Geboren 1963 in Zürich, Schweiz, lebt ebenfalls in Zürich
Ihre Bilder sind alltäglich, banal und in gewisser Weise auch charmant, und genau deshalb provozieren sie. Wer heute ist mutig genug, charmante Bilder zu malen? Caro Niederer scheut sich nicht davor. In den 1990er Jahren begann sie, eher kleine oberflächliche Bilder zu malen, die sie aus Touristenbroschüren, Postkarten und Souvenirs, die sie von ihren Ferien mitbrachte, zusammensetzte. Ihre flachen Oberflächen ähneln den Werken des Schweizer Malers Ferdinand Hodler aus dem späten 19. Jahrhundert. Im Gegensatz zu Hodlers düsteren Gemälden zeichnen sich Niederers Bilder jedoch durch ihre oft grellen Farben aus. Und das ist bis heute ein Markenzeichen ihrer Arbeit geblieben. Auf einem ihrer neuesten Bilder aus dem Jahr 2011, „Desk, View and Chandelier“, sehen wir die leuchtend rote Oberfläche eines runden Tisches mit bunten Blumen in einer Vase auf einem reichen blauen Hintergrund, ein buntes Bild an der Wand und ein leuchtendes gelbes Licht über dem Tisch.
Niederer hat diese Farbenpracht nie aufgegeben, auch wenn sie auch mit Sepia-Tinten-Techniken arbeitete – bräunlich-graue Zeichnungen, die mit natürlicher Tinte aus einem Tintenfisch gemacht wurden, die im Mittelalter verwendet wurde. Ihre Sepia-Zeichnungen, die insbesondere Natur, Parks und das Meer zeigen, wirken nicht nur romantisch, sondern auch nostalgisch, da sie uns an Zeichnungen erinnern, die wir aus der Kunstgeschichte kennen.
Neben Bildern und Zeichnungen arbeitet Niederer auch mit riesigen handgewebten Teppichen.
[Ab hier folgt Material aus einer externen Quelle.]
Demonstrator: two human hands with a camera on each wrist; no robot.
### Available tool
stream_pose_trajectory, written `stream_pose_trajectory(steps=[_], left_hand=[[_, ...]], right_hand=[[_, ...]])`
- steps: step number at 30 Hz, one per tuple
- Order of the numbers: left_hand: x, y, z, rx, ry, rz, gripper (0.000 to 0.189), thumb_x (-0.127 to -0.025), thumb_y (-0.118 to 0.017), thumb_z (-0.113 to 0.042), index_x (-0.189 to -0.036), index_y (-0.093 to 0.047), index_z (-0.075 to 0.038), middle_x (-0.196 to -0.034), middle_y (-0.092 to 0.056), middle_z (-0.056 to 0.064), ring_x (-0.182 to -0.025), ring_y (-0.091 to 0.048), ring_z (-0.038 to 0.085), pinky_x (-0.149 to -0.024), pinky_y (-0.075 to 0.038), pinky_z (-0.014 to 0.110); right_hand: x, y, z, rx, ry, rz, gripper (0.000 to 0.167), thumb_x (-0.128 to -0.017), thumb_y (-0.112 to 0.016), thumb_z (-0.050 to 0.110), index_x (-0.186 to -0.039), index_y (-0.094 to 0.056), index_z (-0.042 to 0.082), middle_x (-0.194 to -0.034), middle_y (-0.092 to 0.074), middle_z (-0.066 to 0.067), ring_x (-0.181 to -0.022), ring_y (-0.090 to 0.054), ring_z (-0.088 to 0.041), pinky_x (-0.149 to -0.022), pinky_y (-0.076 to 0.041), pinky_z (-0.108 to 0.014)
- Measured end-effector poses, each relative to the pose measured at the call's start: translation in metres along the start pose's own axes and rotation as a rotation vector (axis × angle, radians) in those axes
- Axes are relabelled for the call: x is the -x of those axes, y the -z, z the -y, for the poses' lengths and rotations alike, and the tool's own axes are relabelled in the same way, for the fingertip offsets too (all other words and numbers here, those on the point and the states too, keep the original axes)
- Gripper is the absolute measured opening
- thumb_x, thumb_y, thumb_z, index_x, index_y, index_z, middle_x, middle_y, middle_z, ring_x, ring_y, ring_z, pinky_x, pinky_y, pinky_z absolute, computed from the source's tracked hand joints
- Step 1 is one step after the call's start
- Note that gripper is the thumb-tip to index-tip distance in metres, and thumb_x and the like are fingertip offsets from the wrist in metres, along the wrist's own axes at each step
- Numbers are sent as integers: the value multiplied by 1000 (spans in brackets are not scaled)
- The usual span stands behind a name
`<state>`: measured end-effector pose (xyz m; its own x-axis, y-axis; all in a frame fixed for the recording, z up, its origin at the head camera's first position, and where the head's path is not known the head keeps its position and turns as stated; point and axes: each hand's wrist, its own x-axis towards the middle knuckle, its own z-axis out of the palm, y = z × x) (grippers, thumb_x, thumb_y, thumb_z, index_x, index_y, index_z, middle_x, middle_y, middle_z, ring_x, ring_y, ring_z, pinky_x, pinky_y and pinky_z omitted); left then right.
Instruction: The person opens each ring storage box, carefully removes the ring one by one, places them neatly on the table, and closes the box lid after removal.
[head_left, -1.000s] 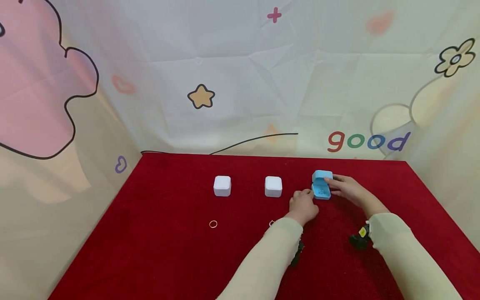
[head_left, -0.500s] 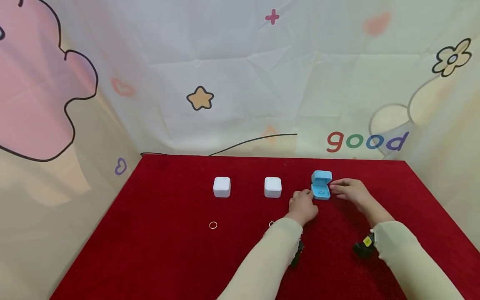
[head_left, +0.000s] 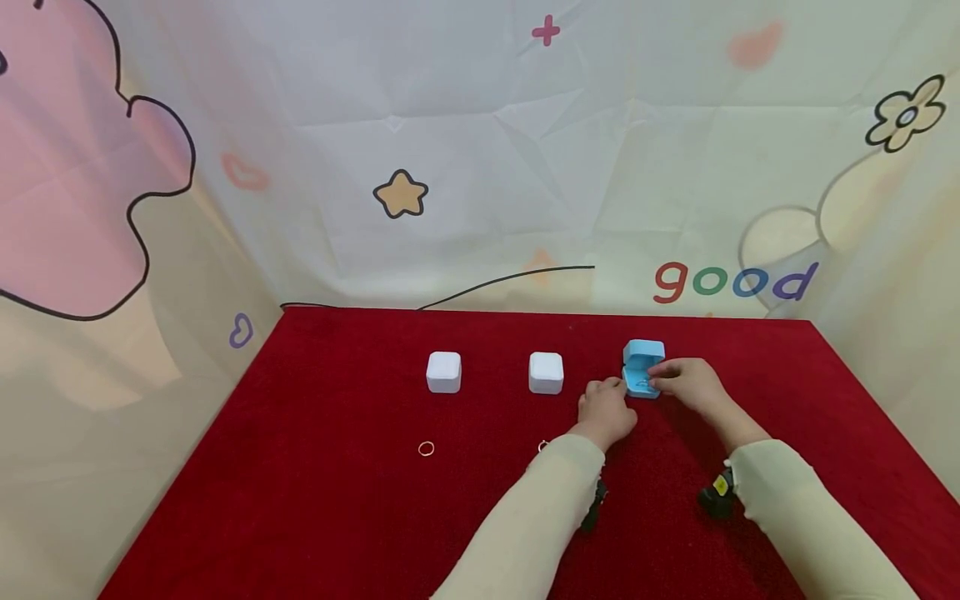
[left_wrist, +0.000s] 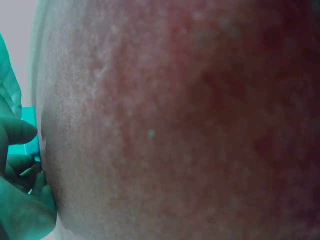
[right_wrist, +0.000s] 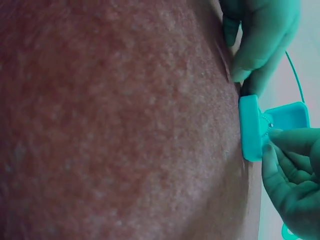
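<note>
A light blue ring box (head_left: 642, 350) stands with its lid raised at the right of the red cloth. Seated in it is a ring (right_wrist: 269, 121) with a beaded band and a small stone. My right hand (head_left: 693, 383) reaches in from the right, and in the right wrist view its thumb and index fingertip pinch at the ring's edge. On the box's other side, my left hand (head_left: 603, 412) holds the left front corner with bent fingers. Both hands crowd around the box (left_wrist: 31, 117) in the left wrist view, partly covering it.
Two closed white boxes (head_left: 444, 372) stand in a row left of the blue one. One thin ring (head_left: 420, 451) lies on the red cloth (head_left: 315, 500); another ring (head_left: 541, 447) is partly covered by the left sleeve (head_left: 517, 525). A printed curtain (head_left: 480, 150) hangs behind.
My right hand moved off the box to the right half a second ago, and now its fingertips are back inside at the ring. The left hand stays at the box's left side.
</note>
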<state>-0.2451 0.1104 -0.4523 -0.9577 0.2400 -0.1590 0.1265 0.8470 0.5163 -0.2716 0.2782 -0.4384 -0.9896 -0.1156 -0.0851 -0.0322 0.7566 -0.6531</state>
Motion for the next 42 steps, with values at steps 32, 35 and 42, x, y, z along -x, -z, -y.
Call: stream_pose_trajectory(steps=[32, 35, 42], left_hand=[[-6, 0, 0, -20, -16, 5, 52, -99, -59, -26, -151, -52, -21, -154, -54, -10, -134, -49, 15, -109, -45, 30], [-8, -2, 0, -40, -9, 14, 52, -100, -58, -26, -152, -52, -23, -154, -53, -11, -135, -49, 14, -109, -45, 30], [-11, -5, -1, -60, -2, 3, 51, -100, -58, -27, -151, -53, -25, -153, -55, -12, -134, -50, 14, -110, -44, 29]], right_hand=[[-8, -12, 6, 142, 59, -49, 19, -91, -71, 6, -99, -75, -11, -94, -76, -26, -78, -64, -23, -64, -50, -25], [-10, -11, 4, 129, 55, -51, 19, -92, -71, 7, -99, -76, -10, -94, -76, -25, -77, -63, -21, -63, -49, -24], [-11, -8, 1, 87, 46, -43, 19, -92, -70, 8, -99, -76, -10, -92, -76, -24, -78, -60, -20, -63, -48, -25]])
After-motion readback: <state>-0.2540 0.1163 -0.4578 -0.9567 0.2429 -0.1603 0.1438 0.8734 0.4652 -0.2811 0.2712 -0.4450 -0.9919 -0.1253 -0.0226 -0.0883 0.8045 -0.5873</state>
Sie nimmt eigene Fotos auf, zum Beispiel von ihren Kindern, die in einem See baden, Fotos von Blumen in einer Vase oder bekannte europäische Kunstwerke, und lässt diese Bilder auf bunte Seidenteppiche in einer speziellen Manufaktur in Shanghai weben. Im Gegensatz zu traditionellen europäischen Gobelins entstehen dabei ungewöhnliche und originelle Werke mit der nicht-europäischen kulturellen Perspektive chinesischer Weber.
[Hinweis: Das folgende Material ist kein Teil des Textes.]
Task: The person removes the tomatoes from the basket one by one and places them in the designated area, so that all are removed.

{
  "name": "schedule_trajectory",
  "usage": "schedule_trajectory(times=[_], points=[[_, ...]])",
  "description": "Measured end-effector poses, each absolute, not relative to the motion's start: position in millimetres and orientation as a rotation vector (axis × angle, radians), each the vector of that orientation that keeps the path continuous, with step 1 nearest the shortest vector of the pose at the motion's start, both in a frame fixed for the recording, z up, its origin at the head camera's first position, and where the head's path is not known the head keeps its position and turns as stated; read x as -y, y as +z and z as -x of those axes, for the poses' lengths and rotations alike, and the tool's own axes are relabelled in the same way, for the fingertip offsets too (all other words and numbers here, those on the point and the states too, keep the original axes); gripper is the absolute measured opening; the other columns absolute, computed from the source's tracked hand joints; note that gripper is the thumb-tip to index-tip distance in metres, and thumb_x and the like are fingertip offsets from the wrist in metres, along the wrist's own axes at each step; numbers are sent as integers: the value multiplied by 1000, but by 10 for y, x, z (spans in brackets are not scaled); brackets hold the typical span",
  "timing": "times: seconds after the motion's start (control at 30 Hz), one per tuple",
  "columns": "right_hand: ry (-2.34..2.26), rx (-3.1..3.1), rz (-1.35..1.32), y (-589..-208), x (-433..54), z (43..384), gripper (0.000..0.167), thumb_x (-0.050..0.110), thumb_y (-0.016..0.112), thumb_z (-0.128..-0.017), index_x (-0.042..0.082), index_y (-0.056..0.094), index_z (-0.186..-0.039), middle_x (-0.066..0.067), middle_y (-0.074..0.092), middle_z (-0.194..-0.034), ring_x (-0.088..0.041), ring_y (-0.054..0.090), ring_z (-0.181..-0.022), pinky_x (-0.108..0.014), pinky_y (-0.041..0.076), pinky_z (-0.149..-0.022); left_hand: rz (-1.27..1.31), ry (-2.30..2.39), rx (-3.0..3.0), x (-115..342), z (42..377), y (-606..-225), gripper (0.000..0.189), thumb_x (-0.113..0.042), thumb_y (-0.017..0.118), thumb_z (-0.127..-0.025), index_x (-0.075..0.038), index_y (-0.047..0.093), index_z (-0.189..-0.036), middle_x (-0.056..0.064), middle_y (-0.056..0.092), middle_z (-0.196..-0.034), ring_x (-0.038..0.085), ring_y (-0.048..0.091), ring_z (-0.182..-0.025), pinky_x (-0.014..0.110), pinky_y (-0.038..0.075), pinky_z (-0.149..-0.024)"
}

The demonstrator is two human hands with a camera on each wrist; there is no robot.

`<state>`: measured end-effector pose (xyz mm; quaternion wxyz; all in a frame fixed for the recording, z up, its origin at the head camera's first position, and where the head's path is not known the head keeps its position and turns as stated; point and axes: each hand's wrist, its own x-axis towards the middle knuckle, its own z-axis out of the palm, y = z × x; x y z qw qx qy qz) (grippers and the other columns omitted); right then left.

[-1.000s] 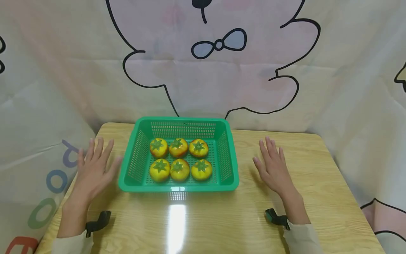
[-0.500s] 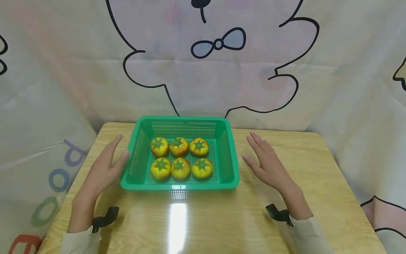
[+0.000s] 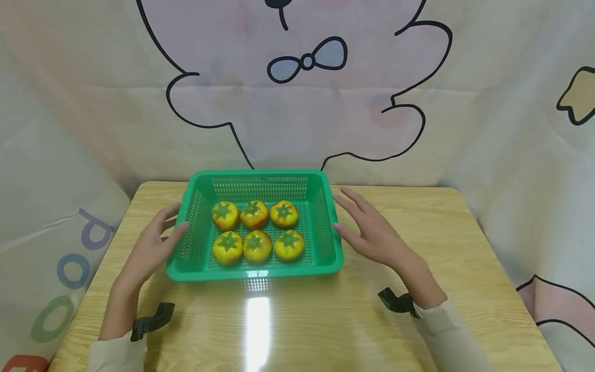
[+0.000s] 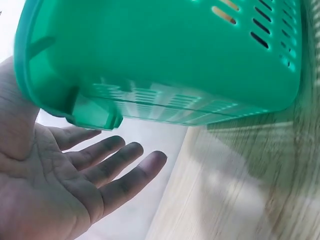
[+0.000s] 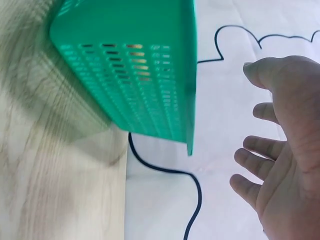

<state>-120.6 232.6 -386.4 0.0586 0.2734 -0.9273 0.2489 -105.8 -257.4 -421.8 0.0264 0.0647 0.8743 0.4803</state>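
Note:
A green plastic basket (image 3: 297, 271) with slotted walls stands on the table, holding several yellow-and-red, persimmon-like fruits (image 3: 257, 247) with green star-shaped tops, in two rows. My left hand (image 3: 149, 250) is at the basket's left end, thumb over the rim. In the left wrist view, this hand (image 4: 55, 185) has its fingers extended below the basket's rim (image 4: 22, 65). My right hand (image 3: 378, 235) is close to the right end, with its fingertips near the rim in the head view. The right wrist view shows a gap between that hand (image 5: 290, 150) and the basket wall (image 5: 125, 30).
The wooden table (image 3: 325, 330) extends in front of the basket and to its right. Behind it hangs a pale cloth (image 3: 116, 113) with a cartoon print, which also covers both sides. Black wrist-worn devices, left (image 3: 153, 320) and right (image 3: 397, 301), project inward above the table.
Both hands have moved inward from spread positions beside the basket to its two ends, their fingers bending a little. The whole head view has shifted slightly; the fruits keep their places in the basket.

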Motion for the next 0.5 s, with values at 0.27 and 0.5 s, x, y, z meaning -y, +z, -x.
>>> schedule_trajectory(times=[0.27, 0.5], points=[[753, 2846, -920, -3766, -2167, 1201, 66, 30, 67, -105, 15, 40, -164, -15, 36, -171, -38, 41, -155, -61, 45, -119, -166, 1536, -2635, 2507, 1072, -4295, 73, -35, 55, -111, -18, 17, -171, 28, 32, -168, 61, 40, -146, 74, 49, -105], [728, 2902, -1016, -3646, -1976, 1265, 66, 40, 64, -107, 20, 39, -164, -12, 39, -170, -37, 44, -154, -60, 44, -121, -123, 1590, -2607, 2513, 1073, -4269, 71, -34, 55, -112, -22, 17, -171, 32, 40, -162, 61, 48, -140, 66, 57, -97]])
Und genau das interessiert Niederer – das alltägliche Leben mit Kunst in völlig gewöhnlichen Kontexten. Eine ihrer Ausstellungen trug den Titel „Living with Art“ – also Kunst für den Alltag und nicht für Museen und Fachleute. Niederer versteht ihr Werk somit nicht nur als Versuch, das zu finden und darzustellen, was in unser Gedächtnis eingebrannt ist – wie zum Beispiel ein sonniger Nachmittag mit Kindern an einem See –, sondern auch als Versuch, die Kunst zu ihren Wurzeln im alltäglichen Leben zurückzuführen. Dies führte sie auch dazu, ihre eigenen Bilder, die Teil privater Sammlungen sind, mit Fotos zu dokumentieren – sie bevorzugt es, sie unter chaotischen Schreibtischen, Sesseln und überfüllten Regalen zu sehen, weil Kunst mit einem Leben zu tun hat.